### ACTION ITEM
Only a number is wanted here, namely how many lines of the data contain the string "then".

### AVAILABLE RECORDS
== Segment start ==

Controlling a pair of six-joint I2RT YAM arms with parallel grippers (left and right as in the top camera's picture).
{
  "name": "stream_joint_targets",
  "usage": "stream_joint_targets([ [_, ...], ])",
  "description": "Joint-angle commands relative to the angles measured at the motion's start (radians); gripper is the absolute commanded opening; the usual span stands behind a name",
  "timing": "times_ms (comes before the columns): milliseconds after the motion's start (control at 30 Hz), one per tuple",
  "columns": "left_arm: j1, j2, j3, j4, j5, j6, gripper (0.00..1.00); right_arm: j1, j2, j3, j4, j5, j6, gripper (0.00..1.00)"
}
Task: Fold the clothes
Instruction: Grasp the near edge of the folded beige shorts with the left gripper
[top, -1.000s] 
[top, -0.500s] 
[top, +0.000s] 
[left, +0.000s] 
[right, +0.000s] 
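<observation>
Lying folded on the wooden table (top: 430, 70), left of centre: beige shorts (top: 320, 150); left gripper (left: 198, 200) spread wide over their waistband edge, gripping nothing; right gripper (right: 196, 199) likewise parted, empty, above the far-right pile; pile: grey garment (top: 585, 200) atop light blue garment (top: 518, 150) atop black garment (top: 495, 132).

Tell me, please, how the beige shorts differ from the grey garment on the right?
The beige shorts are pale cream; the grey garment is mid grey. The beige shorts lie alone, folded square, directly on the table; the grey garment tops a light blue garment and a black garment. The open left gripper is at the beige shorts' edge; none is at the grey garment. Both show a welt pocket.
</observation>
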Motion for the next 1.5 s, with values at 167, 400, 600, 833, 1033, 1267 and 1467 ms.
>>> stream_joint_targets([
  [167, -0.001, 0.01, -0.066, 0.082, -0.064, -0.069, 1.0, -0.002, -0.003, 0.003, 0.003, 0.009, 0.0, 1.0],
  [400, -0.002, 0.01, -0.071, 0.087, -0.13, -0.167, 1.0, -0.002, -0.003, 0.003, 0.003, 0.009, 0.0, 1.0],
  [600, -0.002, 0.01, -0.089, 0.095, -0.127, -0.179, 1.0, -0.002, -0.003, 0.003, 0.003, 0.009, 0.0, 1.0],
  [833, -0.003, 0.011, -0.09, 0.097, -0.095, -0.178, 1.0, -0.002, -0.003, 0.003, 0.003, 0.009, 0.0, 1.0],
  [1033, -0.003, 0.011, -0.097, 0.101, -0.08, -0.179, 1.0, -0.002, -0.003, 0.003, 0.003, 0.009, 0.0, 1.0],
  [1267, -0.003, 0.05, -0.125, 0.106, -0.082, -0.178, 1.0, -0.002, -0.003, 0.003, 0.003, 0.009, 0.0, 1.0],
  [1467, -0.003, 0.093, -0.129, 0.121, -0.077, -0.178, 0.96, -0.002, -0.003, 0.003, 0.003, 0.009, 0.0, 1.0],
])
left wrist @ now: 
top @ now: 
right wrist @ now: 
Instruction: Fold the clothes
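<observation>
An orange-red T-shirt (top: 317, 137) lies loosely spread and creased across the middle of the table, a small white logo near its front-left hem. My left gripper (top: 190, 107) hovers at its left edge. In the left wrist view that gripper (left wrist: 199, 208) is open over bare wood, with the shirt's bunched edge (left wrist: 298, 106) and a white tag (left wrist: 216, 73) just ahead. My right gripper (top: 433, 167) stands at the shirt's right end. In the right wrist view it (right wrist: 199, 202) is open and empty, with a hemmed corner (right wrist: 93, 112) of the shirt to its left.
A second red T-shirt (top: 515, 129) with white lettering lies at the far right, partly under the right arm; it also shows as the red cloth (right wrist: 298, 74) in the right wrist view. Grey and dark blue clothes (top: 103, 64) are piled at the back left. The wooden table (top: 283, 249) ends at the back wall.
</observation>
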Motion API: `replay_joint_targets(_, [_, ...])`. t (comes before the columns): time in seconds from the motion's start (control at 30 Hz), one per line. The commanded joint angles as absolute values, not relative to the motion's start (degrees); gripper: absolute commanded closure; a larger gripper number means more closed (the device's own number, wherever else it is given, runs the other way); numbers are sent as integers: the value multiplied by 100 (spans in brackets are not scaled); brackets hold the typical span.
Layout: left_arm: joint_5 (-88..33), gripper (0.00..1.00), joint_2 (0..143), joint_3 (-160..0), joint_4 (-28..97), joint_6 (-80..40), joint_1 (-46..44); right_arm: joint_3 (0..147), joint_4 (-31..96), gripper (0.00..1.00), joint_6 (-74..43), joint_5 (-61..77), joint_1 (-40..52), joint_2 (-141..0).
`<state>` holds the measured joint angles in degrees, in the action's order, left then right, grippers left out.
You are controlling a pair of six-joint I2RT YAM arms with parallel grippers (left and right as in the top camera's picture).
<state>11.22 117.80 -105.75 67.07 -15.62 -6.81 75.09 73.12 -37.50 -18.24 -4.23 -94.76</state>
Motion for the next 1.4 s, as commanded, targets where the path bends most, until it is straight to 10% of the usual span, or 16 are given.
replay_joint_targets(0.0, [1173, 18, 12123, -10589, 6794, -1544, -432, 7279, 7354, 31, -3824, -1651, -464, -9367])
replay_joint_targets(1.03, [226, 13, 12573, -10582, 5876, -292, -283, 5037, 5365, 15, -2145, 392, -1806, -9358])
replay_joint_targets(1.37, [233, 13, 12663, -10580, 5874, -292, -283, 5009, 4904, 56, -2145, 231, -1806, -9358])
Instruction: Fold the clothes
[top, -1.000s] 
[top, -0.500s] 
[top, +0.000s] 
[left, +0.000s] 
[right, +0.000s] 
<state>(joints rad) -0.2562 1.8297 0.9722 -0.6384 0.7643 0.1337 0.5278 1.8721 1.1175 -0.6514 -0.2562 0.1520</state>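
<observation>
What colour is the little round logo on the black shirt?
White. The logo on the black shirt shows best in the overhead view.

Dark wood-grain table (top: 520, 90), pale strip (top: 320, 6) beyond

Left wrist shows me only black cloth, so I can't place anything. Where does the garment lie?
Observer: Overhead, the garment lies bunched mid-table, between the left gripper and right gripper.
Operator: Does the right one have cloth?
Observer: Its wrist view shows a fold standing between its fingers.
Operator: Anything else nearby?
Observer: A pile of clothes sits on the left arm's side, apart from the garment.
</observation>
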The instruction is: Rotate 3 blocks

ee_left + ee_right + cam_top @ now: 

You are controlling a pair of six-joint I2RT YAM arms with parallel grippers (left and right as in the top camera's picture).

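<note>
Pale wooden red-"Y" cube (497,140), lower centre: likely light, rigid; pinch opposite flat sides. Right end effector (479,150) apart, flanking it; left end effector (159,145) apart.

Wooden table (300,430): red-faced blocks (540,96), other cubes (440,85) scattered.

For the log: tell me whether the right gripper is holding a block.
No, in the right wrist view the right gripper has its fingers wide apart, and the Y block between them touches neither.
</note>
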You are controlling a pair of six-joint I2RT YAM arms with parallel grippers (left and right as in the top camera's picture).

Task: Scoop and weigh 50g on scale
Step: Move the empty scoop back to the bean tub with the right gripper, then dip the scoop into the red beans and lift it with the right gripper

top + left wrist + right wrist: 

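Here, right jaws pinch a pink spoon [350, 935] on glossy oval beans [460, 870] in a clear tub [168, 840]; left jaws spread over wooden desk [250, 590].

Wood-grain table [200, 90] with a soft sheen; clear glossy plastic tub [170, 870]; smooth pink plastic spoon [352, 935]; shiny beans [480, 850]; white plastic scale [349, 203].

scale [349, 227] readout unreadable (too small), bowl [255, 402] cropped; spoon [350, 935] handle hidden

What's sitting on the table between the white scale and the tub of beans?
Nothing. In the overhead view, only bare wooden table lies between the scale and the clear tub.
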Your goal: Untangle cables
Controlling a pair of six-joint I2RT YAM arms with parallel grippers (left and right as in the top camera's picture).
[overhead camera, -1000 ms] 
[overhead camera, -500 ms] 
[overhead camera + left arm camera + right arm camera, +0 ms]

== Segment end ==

### ANSWER SECTION
2